- Exercise
Please set down word for word every line from the one holding "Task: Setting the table" to the end of the data below, both included.

- The data
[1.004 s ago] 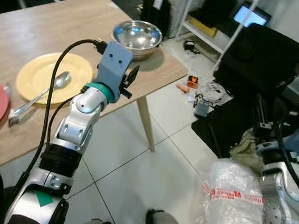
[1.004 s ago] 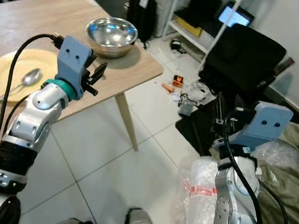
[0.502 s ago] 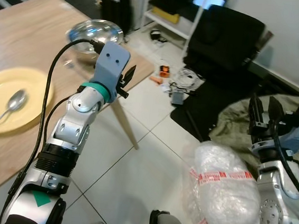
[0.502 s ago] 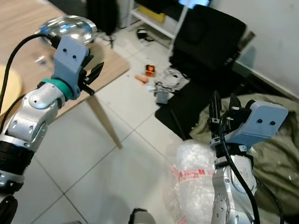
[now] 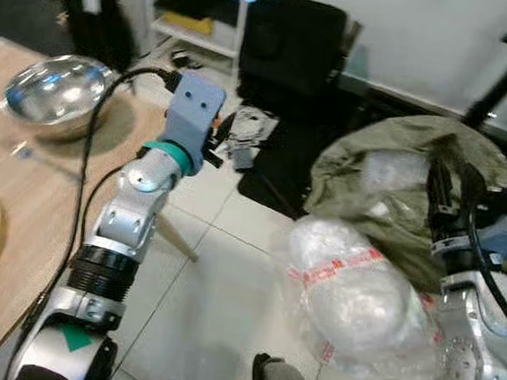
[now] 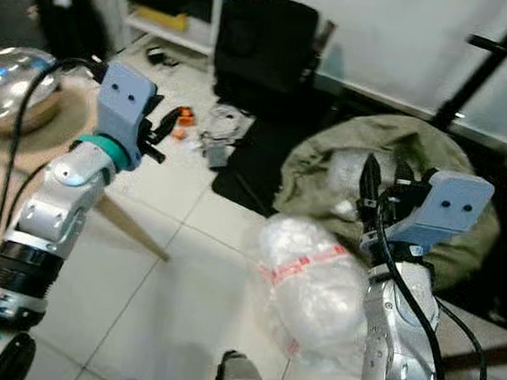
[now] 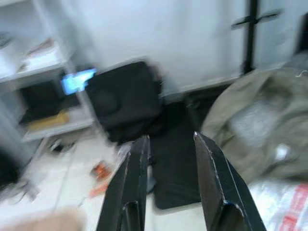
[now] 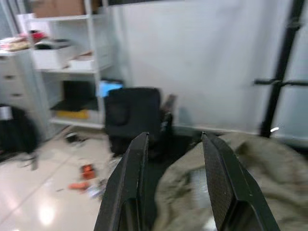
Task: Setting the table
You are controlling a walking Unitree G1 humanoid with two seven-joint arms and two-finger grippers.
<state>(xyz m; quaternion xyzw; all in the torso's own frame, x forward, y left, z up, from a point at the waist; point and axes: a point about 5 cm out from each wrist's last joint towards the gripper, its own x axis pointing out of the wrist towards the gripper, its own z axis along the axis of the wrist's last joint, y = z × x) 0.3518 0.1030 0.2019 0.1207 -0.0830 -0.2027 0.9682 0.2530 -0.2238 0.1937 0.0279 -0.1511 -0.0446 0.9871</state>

- Output
Task: Setting the table
You are controlling a walking Unitree G1 humanoid with two seven-joint arms and two-finger grippers.
<state>(xyz m; quaternion xyzw; all in the torso's own frame, x forward, y left, z up, from a point at the waist; point and axes: a point about 5 cm out from each wrist's last joint towards the gripper, its own x axis pointing out of the wrist towards the gripper, its own z axis along the axis of the wrist's last joint, y = z × x) 0.3518 0.1030 0.2019 0.1207 -0.0830 -0.2027 0.9682 0.2530 -0.2238 0.1937 0.0279 -0.1511 -0.0446 0.9871</state>

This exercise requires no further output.